Però, c’è un però: lasciamo stare dove troveremo gli ingegneri (c’erano i siriani ma la Merkel ce li ha fregati; ci sarebbero gli indiani ma sono troppo abbronzati; per gli ucraini niente: sono occupati in una faccenduola locale. Suggerimento: proviamo col Sudamerica?), ovvero se l’IA sia dannosa per l’uomo, se arriverà a sostituire la nostra intelligenza (e noi siamo convinti di sì: soprattutto se continueremo a non usare quella naturale di cui Dio ci ha dotati), se sia pericolosa per la nostra gioventù che notoriamente oggi non beve, non fuma, non gioca, ed è invece dedita ad attività sane e profittevoli come la raccolta delle mele e la cardatura della lana al lume di candela mentre nel sottofondo della stalla echeggiano le giaculatorie (strettamente in latino come ha prescritto il nostro ministro), delle nonne. Non vogliamo neanche infierire sulla visione del futuro che ha un ministro che, solo al mondo, vieta l’uso di ChatGTP: come se questo programma stazionasse solo sui server italiani e come se la rete, e il suo popolo, non avessero imparato a bypassare ben altre censure e divieti.
No, il problema che ci poniamo è dove fisicamente troveremo le persone che domani potranno fare gli ingegneri, o i filosofi del linguaggio: non parliamo di quelli formati ma semplicemente di quelli nati. Perché, e nonostante su internet si possa far di tutto, se uno non è stato partorito mica può studiare, crescere, lavorare, generare benefici per il mondo. Senza bambini, cioè senza un popolo che sia vivo e non virtuale, non ci sarà IA che tenga. Ci sembra insomma che discutere se l’IA sia o meno il domani del mondo del lavoro equivalga più o meno a concentrarsi sulla sparizione delle mosche nel nostro quartiere mentre nel resto del mondo ci si stanno allegramente scambiando missili nucleari a go-go.
Perché ciò che nessuno sembra voler dire è che l’IA non riguarderà (solo o soprattutto) tecnocrati e ingegneri ma sarà affare che riguarderà filosofi, linguisti, ermeneuti.

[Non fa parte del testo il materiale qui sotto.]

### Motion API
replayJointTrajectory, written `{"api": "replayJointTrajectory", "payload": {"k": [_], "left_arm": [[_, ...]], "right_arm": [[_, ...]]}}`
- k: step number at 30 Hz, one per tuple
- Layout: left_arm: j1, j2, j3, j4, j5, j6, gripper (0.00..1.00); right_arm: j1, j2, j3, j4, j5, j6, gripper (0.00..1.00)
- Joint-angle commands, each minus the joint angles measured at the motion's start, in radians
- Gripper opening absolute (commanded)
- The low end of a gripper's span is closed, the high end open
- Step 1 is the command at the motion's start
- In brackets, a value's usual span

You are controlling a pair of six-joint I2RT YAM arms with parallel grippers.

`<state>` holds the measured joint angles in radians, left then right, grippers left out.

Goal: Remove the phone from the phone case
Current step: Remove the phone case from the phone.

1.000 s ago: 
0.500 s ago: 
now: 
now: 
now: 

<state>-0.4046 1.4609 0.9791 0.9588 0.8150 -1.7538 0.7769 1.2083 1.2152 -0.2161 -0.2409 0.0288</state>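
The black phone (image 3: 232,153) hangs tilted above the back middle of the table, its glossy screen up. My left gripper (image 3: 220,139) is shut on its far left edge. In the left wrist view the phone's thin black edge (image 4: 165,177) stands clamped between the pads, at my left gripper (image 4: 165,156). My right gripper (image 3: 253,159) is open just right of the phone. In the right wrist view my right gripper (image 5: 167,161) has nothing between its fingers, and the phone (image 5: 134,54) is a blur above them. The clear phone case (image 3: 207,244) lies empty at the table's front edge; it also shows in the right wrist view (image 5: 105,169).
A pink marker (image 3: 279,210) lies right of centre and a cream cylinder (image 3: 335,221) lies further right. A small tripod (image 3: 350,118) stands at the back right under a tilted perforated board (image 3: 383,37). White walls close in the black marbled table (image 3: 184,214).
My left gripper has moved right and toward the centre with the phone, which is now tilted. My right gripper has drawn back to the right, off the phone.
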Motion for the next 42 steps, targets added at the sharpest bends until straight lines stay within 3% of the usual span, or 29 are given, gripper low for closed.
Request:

D’altronde l’intelligenza, come dice la parola, è il saper leggere dentro la realtà: e quella artificiale non è nient’altro che un ausilio per chiunque voglia capire meglio il mondo. Nel bene e nel male. L’IA, infatti, non è in sé un pericolo ma, come tutto ciò che è umano, è una possibilità, uno strumento: usarlo bene o male è una scelta che ognuno di noi può fare. Impedire per legge una possibilità che è (anche) buona, corrisponde a eleggere Torquemada a genio visionario. Piuttosto che vietare o ignorare ciò che non capiamo, non varrebbe insomma la pena di studiare, approfondire, scernere, valutare e intanto consentire alle famiglie di generare fanciulli che domineranno il futuro perché lo vivranno secondo criteri e culture adeguati ai tempi che verranno?
Non è che, se non pensiamo al futuro, questo si guarderà dal presentarci il conto: l’IA richiede oggi che si agisca per il domani. Le aziende sanno bene che meno personale c’è in giro più a loro toccherà pagare i dipendenti, rispettare contratti e protocolli, ma sanno altrettanto bene che senza personale anche il loro futuro è a rischio. Quindi meglio pagare che sparire! L’IA oggi è già realtà in aziende che nulla hanno a che fare con i computer: ormai la si usa perfino nel settore delle pompe idrauliche. Ma non ditelo ai nostri governanti: potrebbero vietare per legge la costruzione di tali pericoli ausili meccanici! Quindi smettiamola di discutere dell’IA e iniziamo invece ad occuparci dell’uomo che ne sarà padrone o schiavo.
E chissene importa se, poniamo, domani su Internet l’IA creerà entità sempre più belle e sempre meno vere: nessuna di queste potrà mai dire nulla sul profilo alla francese del sottoscritto con la stessa intensità, la stessa passione e soprattutto lo stesso realismo, di quelle certe fanciulle d’antan!